Tuesday, January 15, 2008

Moral Dilemma

Over a month ago, an acquaintance I met in late September contacted me.

She explained her son in sixth grade was entering an English speech competition and could I edit his speech.

I replied of course and even recorded the speech for him to listen to get the pronunciation right.

Last week she called me while I was on the bus. She said he passed the competition and could I help again? I asked her to email me and I would look at it as soon as possible, assuming it was something else I would edit.

She wrote the message in Chinese. When my friend translated it for me, it turned out she was asking me to write her son's assignments for him. They included two dialogues and two short speeches in English.

I really didn't feel comfortable doing the work for him. How could I, a native English speaker, write like a 14-year-old where English is his second language? So I asked my friend to reply, politely saying it would be best if he could write the assignments and then I would gladly correct them, as it would be in his best interests to learn that way.

However, the anxious mother wrote back with a desperate plea.
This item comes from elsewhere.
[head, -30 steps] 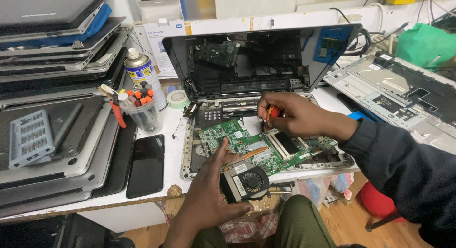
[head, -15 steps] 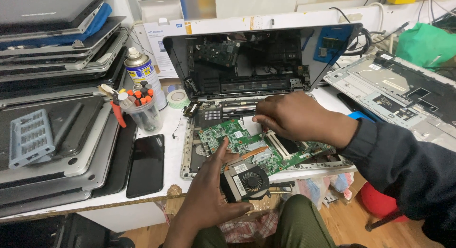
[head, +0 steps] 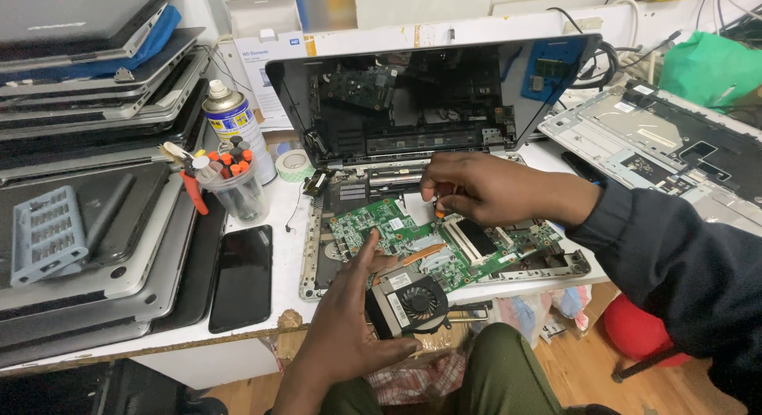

She basically said all the other parents were writing their children's assignments; and if her son didn't do well in them, then his chances of getting into a good high school would diminish greatly. Please help me, she reiterated.

My reply was similar to the first one and she again emailed an almost identical plea.

In the end I said I couldn't write the assignments, but would be happy to edit his work.

I didn't hear back for a few days until I received her email with some attachments.

It turned out she forwarded work her friend wrote in the guise of a young student.

Not wanting to create more of a fuss I edited the assignments. Finally her son emailed a speech to me that I also corrected.

I sent them back without receiving a word of thanks.

While I can understand there's a lot of pressure for children to enter good schools here, they won't be able to survive once they get in. Or what about when they get to the next level? Will their parents have to find means other than their children's own academic ability to get into a better high school or university?

But apparently it doesn't stop there.

A month ago a biology professor from Yale University complained in an open letter to students at Beijing University complaining about widespread plagiarism.

Stephen Stearns, professor of ecology and evolutionary biology, taught two classes in Beida this past fall. And despite warnings, he still found a few papers that were plagiarized outright:

It [plagiarism] corrodes my relationship with you because I work hard to be a good teacher, I take time to prepare good lectures, and I spend many hours providing detailed feedback on essays. It is hard work. You cannot imagine what it is like to correct the details of the 500th essay until you have done it yourself. I do that to help you learn to think more clearly, to express yourself convincingly, and to develop your intellectual power, your ability to understand the world. I also do it because I value you, I value your ideas, and I think the world will be a better place when you can all think clearly and behave intelligently. Later in life, some of you will be leaders with important positions. I want you to be competent and honest, for I have seen too often what terrible things can happen when leaders are incompetent and dishonest. Leadership aside, I want all of you to be able to create value in your lives, whatever you end up doing, and you cannot do that if you deceive.

While some have commented that the rest of Stearns' letter is self-righteous, he has good intentions.

I also want to help. Many people here want to learn English. And in the office a number of the people I work with specifically speak English to me in order to practice their language skills.

But I cannot bring myself to help someone cheat outright, even if it hurts his chances of getting into a good school.

He will never learn what is right or wrong, or be accountable for his own academic and later work performance when his parents condone or are even complicit in trying to help him get ahead.

And he is only one of many.

1 comment:

ks said...

plargiarism in academics and faking of documents are rampant in china because competition is keen. but for the sake of the child stick to your guns.